Sultry, smudgy charcoal, wispy, misty smoke. Sharp-glint granite, feather-down nestle dove grey, iridescent mussel pearl. Gauzy-gossamer and ethereal ashes of roses. Addictively, I’m drawn to it. My wardrobe is full of shades of grey; I collect the colour in all its varying hues.

My comfort blanket, handed down from my great grandmother and miraculously free from moth damage, is made from the softest, snuggliest cashmere – a smoky charcoal one side and soft cloud the other. To wrap oneself in its comforting soothingness is pure bliss. And then there’s grey jumper.
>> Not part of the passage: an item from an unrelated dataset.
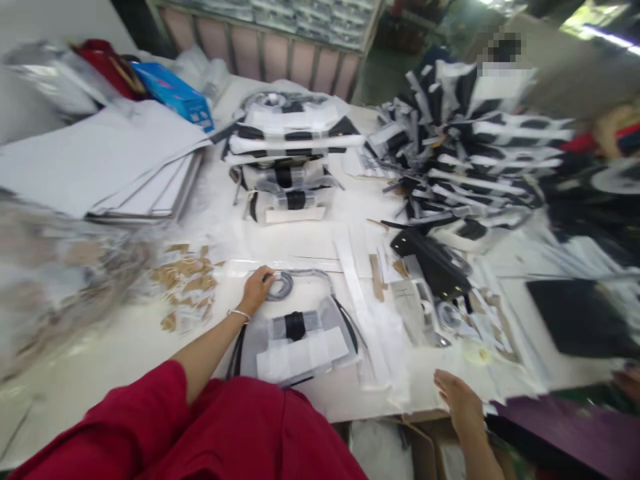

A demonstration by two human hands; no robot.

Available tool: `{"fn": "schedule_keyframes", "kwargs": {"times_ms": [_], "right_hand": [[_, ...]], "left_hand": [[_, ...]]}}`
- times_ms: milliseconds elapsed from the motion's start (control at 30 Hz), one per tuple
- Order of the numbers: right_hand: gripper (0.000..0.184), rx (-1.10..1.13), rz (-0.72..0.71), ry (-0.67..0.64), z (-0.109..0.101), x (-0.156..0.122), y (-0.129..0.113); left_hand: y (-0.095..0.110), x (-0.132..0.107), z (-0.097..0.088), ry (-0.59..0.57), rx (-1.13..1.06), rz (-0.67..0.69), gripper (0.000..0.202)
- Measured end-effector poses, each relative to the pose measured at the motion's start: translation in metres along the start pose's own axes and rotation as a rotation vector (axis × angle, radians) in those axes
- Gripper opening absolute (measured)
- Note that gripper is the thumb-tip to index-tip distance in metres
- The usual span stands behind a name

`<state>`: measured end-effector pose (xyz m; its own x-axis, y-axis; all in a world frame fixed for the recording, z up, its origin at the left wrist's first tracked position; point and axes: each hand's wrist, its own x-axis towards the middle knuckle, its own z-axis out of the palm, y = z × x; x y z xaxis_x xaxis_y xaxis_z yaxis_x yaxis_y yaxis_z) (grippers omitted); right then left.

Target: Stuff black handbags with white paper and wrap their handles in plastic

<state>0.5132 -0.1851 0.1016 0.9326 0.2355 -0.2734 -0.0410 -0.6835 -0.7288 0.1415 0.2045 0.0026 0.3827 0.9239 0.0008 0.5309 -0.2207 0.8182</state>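
In front of me on the white table lies a handbag with white sheeting and clear plastic over it and a black band around its middle. Black straps run down both its sides. Above its top edge is a grey coiled strap that looks wrapped in plastic. My left hand is closed on the left side of this coil. My right hand is over the table's front edge at the right, fingers stretched out and nothing visible in them. A pale yellow tape roll lies beyond it.
Wrapped bags stand in a row behind; more pile up at the back right. A black bag lies right of centre. Large white sheets and brown scraps are at left. Below the front edge is a cardboard box.
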Motion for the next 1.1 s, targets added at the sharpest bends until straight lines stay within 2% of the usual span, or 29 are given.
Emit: {"fn": "schedule_keyframes", "kwargs": {"times_ms": [33, 100, 167, 267, 333, 400, 500, 600, 767, 933, 1100], "right_hand": [[0.053, 0.069, 0.052, -0.057, 0.011, -0.008, -0.009], [0.059, 0.175, 0.109, -0.178, 0.046, -0.025, -0.041], [0.062, 0.227, 0.092, -0.317, 0.097, -0.05, -0.085], [0.064, 0.302, 0.026, -0.59, 0.184, -0.098, -0.153], [0.064, 0.358, 0.003, -0.677, 0.238, -0.123, -0.185], [0.06, 0.394, -0.001, -0.735, 0.284, -0.136, -0.202], [0.055, 0.373, 0.031, -0.758, 0.332, -0.141, -0.204], [0.051, 0.341, 0.053, -0.71, 0.36, -0.137, -0.198], [0.04, 0.233, 0.097, -0.645, 0.383, -0.133, -0.194], [0.027, 0.09, 0.14, -0.612, 0.389, -0.13, -0.194], [0.021, -0.005, 0.153, -0.656, 0.383, -0.126, -0.195]], "left_hand": [[0.0, -0.001, 0.001, -0.003, -0.001, 0.008, 0.011], [0.0, -0.002, 0.003, -0.008, 0.017, 0.027, 0.006], [-0.002, -0.001, 0.005, 0.012, 0.042, 0.017, 0.005], [-0.002, -0.003, 0.007, 0.011, 0.06, 0.003, 0.005], [-0.001, -0.005, 0.006, 0.002, 0.066, 0.002, 0.005], [0.001, -0.006, 0.005, -0.007, 0.072, 0.0, 0.006], [0.002, -0.006, 0.004, -0.026, 0.077, -0.003, 0.009], [0.002, -0.006, 0.005, -0.037, 0.069, -0.003, 0.011], [0.002, -0.007, 0.005, -0.089, 0.075, -0.017, 0.016], [0.006, -0.005, 0.001, -0.136, 0.083, -0.036, 0.013], [0.008, -0.004, -0.001, -0.161, 0.074, -0.052, 0.011]]}}
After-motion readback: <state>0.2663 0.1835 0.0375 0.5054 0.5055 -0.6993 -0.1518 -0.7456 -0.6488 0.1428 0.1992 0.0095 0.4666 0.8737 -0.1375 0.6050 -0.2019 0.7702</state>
I bought grey jumper about twenty years ago for no other reason than it was another grey jumper. Overlarge, a simple block square design, perfect to throw on over anything. It became a staple, not only to me but to the boys too…after a days surfing ‘throw us a jumper mum’; coming in from a cold wet windy day ‘where’s grey jumper?’. A hormonal downer, a rejection or some deep thought-thinking - you’d find them curled up in it. Walking, farming, gardening; holidaying, travelling, drifting…grey jumper would be found stuffed in some nook or cranny.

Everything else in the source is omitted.